Beer can make you a mosquito magnet

Summer is the perfect time to be outside and soak in the sun, beer in hand. But that cold, frosty one could be attracting the absolute worst part of summer: mosquitoes.

Research has shown that people who drink even the smallest amount of beer are more likely to be bitten than someone who opted for harder alcohols or non-alcoholic beverages. That’s not to say avoiding beer is going to relieve you from mosquito bites altogether.

Just a single 12-ounce bottle of beer can make you more attractive to the insects, one study found. But even though researchers had suspected this was because drinking increases the amount of ethanol excreted in sweat, or because it increases body temperature, neither of these factors were found to correlate with mosquito landings, making their affinity for drinkers something of a mystery.

The results of a small study of 13 volunteers found that mosquitoes were more likely to land on subjects who had recently guzzled a beer. But blood alcohol tests failed to link alcohol ingestion and mosquito landings, so the jury’s still out on why volunteers with beers got more bites in the study.

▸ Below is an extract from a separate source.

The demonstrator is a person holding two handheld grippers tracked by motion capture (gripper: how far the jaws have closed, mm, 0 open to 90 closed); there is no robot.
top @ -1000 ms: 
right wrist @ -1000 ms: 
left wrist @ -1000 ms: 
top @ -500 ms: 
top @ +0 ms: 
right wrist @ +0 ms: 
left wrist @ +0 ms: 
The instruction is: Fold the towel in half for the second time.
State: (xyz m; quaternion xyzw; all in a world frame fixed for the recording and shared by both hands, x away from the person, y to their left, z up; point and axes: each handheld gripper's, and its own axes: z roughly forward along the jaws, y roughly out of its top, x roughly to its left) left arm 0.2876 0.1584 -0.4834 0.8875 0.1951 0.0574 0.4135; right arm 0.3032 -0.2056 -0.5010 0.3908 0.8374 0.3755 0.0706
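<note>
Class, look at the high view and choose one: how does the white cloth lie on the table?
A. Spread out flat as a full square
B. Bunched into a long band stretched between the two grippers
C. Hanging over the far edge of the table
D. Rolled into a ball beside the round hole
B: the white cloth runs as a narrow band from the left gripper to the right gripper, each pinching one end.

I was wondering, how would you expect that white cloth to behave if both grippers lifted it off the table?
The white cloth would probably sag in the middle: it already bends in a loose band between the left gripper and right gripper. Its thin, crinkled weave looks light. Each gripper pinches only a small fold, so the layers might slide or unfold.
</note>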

Mosquitoes have lots of reasons to love humans. One is that we taste good.

According to Smithsonian, 20 percent of people will still be feasted on by mosquitoes just based on their blood type.  Some mosquitoes will sense blood to be sweeter than others, which explains why you might end your picnic with a hundred bites and your fellow picnic-goers hardly have any. The pests also like Type O blood twice as much as Type A.

Scientists also say a slew of other factors — from blood type, metabolism and pregnancy status to the levels of exercise you do and carbon dioxide you emit — play roles.

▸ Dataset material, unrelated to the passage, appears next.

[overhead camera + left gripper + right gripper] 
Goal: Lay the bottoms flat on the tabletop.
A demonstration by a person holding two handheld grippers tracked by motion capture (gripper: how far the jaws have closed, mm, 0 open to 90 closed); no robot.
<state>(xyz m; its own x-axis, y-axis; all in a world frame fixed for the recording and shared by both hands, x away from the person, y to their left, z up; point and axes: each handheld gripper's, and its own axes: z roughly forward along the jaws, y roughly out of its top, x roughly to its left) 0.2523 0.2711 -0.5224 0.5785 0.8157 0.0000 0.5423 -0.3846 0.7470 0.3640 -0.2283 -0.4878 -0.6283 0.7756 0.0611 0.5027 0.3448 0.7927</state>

Mosquitoes, for instance, can smell lactic acid and other substances in sweat, and go for the higher temperature bodies, Smithsonian reported. Mosquitoes are attracted to high levels of carbon dioxide and can smell the gas from 164 feet away. They hone in on a victim by following a steady output of carbon dioxide. Mosquitoes are adept at figuring out where their target is by following these exhaled trails.

While carbon dioxide is how mosquitoes lock onto you as a target, heat may be how they figure out where to bite you.

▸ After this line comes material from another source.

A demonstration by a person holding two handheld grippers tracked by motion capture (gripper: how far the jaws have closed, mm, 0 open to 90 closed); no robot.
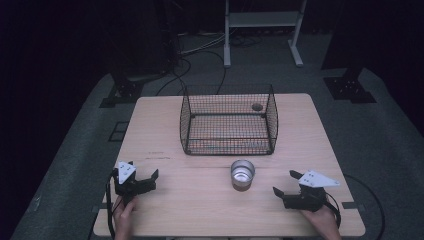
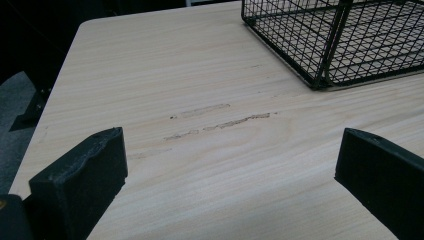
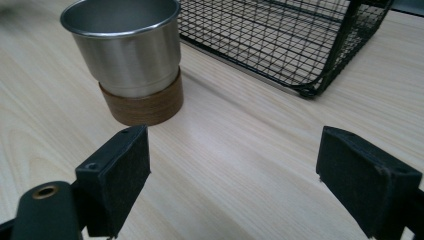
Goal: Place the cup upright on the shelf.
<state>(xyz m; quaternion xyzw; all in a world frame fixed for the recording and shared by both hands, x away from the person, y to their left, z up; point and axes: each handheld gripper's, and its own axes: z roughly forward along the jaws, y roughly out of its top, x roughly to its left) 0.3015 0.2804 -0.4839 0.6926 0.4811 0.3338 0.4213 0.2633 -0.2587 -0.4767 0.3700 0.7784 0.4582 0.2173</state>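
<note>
Steel, upright on a brown wooden base, the cup point(image 1: 243, 175) stands just in front of the black wire basket point(image 1: 228, 120), apart from it, near the middle of the pale wood tabletop point(image 1: 200, 200). Bare wood lies open on both sides. The left gripper point(image 1: 144, 178) and right gripper point(image 1: 284, 183) rest near the front edge, jaws spread wide, grasping nothing.

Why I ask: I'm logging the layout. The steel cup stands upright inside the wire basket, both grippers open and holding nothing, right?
Not quite: the steel cup stands upright on the table, in front of the wire basket, as the high view shows. Both grippers, left and right, are open and hold nothing.
</note>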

Dr. Jonathan Day, a professor of medical entomology at the University of Florida, said that before mosquitoes can take a bite they have to find an area of the body where the blood is close to the surface. Common areas include the forehead, wrists, elbows and neck.

However, people who are overheated or who just finished working out will have blood closer to the surface of the skin throughout their body. “They use the heat to very quickly to determine where blood is closest to the surface,” said Day.

If you’re heading to a picnic and looking to avoid becoming a mosquito’s meal, Day recommends avoiding any dark denim or all-black outfits. If you dress in dark colors you stand out against the horizon and mosquitoes can see you, said Day.

Some mosquitoes are visual hunters that search you out by looking for signs of life against the horizon. Movement can also draw the insects in, so hikers on the move should wear plenty of bug-repellent, he added.

A good way to avoid mosquito bites is to wear longer, loose-fitting clothing. The mosquitos don’t want to work that hard for their meals, so they’ll leave you alone and head right for the fool in the tank top and shorts. Also, avoid standing water. Mosquitos love to take a dip just as much as you do.

How to stop mosquitoes from biting

Mosquitoes may be mean, biting machines, but there steps you can take to protect yourself. Aside from wearing lighter colors and avoiding the outdoors at dawn and dusk, the CDC recommends the following tips to prevent bites:

  • Use insect repellents containing DEET, picaridin or IR3535. Some oil of lemon eucalyptus or para-menthane-diol products also provide protection.
  • Wear long sleeves, long pants and socks when outdoors and avoid outdoor activities between dusk and dawn – peak mosquito biting hours.
  • Mosquito-proof your home with screens and regularly remove standing water from birdbaths, gutters, pool covers and pet water dishes.
  • Use fans. The low-tech gadgets can break up carbon dioxide and throw mosquitoes off course. Since the insects are weak flyers, a strong breeze can render them unable to land.